(Saved entries)

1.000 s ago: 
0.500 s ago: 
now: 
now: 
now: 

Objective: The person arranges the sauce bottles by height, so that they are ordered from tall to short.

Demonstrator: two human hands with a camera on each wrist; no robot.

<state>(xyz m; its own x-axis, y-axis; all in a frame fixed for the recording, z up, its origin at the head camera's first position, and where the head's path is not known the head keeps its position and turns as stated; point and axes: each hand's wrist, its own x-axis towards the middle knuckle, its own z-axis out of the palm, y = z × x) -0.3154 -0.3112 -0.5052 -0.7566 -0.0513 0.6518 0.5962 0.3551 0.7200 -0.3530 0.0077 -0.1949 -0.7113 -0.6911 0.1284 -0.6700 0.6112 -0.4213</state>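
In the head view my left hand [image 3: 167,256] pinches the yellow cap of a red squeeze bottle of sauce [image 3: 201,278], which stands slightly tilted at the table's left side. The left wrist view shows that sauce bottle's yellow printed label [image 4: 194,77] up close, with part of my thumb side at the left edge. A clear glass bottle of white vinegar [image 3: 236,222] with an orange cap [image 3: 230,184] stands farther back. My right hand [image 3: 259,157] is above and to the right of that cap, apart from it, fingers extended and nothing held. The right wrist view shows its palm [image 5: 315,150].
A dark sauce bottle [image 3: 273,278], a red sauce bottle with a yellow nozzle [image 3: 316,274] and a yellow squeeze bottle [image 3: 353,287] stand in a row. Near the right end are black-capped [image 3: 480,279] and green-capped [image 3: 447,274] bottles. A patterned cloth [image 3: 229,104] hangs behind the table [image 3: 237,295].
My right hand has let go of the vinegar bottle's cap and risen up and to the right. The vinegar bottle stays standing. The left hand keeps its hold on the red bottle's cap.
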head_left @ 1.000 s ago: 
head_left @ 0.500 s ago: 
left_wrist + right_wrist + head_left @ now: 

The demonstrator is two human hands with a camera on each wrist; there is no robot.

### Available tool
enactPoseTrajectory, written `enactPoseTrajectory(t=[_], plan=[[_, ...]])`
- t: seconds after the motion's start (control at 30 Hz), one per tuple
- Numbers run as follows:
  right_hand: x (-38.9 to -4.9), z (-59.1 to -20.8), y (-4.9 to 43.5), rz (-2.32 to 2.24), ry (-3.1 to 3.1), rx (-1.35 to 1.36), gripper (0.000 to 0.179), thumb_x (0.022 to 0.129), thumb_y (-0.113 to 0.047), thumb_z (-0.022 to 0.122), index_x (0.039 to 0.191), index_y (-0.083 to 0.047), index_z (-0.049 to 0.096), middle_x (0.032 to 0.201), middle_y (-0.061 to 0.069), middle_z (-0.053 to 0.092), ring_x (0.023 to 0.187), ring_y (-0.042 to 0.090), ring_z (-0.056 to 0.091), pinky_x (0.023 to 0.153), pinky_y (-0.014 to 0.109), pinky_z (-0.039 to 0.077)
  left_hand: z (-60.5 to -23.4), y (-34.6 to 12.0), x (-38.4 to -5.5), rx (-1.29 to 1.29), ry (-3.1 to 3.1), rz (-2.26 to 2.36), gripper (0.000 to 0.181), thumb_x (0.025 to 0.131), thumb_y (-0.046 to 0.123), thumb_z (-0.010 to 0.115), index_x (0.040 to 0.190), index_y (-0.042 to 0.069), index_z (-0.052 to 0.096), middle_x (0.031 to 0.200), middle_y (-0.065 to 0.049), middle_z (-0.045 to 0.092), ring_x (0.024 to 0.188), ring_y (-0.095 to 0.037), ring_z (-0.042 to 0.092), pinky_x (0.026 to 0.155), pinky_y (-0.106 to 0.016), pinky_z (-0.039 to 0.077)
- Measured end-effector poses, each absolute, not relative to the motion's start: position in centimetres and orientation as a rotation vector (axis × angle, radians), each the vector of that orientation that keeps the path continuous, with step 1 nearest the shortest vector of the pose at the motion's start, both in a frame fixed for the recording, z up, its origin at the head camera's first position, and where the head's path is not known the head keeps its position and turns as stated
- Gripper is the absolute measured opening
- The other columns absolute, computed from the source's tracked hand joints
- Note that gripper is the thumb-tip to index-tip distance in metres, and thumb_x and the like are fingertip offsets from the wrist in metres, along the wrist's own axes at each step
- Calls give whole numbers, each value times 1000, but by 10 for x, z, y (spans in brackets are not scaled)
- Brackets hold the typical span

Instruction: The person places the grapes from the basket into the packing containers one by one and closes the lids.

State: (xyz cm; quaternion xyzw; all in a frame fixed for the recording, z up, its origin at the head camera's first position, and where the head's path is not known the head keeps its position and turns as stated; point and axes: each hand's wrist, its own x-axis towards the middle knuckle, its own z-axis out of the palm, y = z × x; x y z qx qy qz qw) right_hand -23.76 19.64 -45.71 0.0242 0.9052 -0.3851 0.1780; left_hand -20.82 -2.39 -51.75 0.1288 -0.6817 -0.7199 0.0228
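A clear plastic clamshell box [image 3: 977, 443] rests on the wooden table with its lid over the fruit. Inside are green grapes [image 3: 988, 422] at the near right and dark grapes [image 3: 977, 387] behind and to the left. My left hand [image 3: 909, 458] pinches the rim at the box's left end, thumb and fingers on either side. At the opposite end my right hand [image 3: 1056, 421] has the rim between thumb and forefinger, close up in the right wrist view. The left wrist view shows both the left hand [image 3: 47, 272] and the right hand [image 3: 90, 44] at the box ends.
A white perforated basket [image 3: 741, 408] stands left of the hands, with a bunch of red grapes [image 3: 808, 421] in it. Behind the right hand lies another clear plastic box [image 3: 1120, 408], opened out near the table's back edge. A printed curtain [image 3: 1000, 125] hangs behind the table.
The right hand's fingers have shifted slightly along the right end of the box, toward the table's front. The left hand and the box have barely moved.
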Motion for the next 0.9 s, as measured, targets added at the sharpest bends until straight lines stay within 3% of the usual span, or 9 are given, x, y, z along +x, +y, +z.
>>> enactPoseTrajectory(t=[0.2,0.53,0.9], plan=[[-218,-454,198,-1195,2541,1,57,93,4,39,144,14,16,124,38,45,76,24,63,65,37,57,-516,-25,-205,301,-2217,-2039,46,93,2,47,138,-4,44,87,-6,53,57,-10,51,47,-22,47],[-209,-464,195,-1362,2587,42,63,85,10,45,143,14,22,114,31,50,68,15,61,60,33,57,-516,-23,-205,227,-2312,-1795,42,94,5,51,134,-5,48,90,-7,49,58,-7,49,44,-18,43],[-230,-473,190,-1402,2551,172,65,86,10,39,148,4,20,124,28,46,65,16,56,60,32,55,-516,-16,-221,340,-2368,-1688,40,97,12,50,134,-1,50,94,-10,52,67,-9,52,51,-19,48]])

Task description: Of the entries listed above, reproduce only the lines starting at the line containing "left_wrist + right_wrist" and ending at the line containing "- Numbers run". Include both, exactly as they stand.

Written solution:
left_wrist + right_wrist + head_left @ now: 

The demonstrator is two human hands with a camera on each wrist; there is no robot.

### Available tool
enactPoseTrajectory, written `enactPoseTrajectory(t=[_], plan=[[_, ...]])`
- t: seconds after the motion's start (control at 30 Hz), one per tuple
- Numbers run as follows:

This finishes the answer.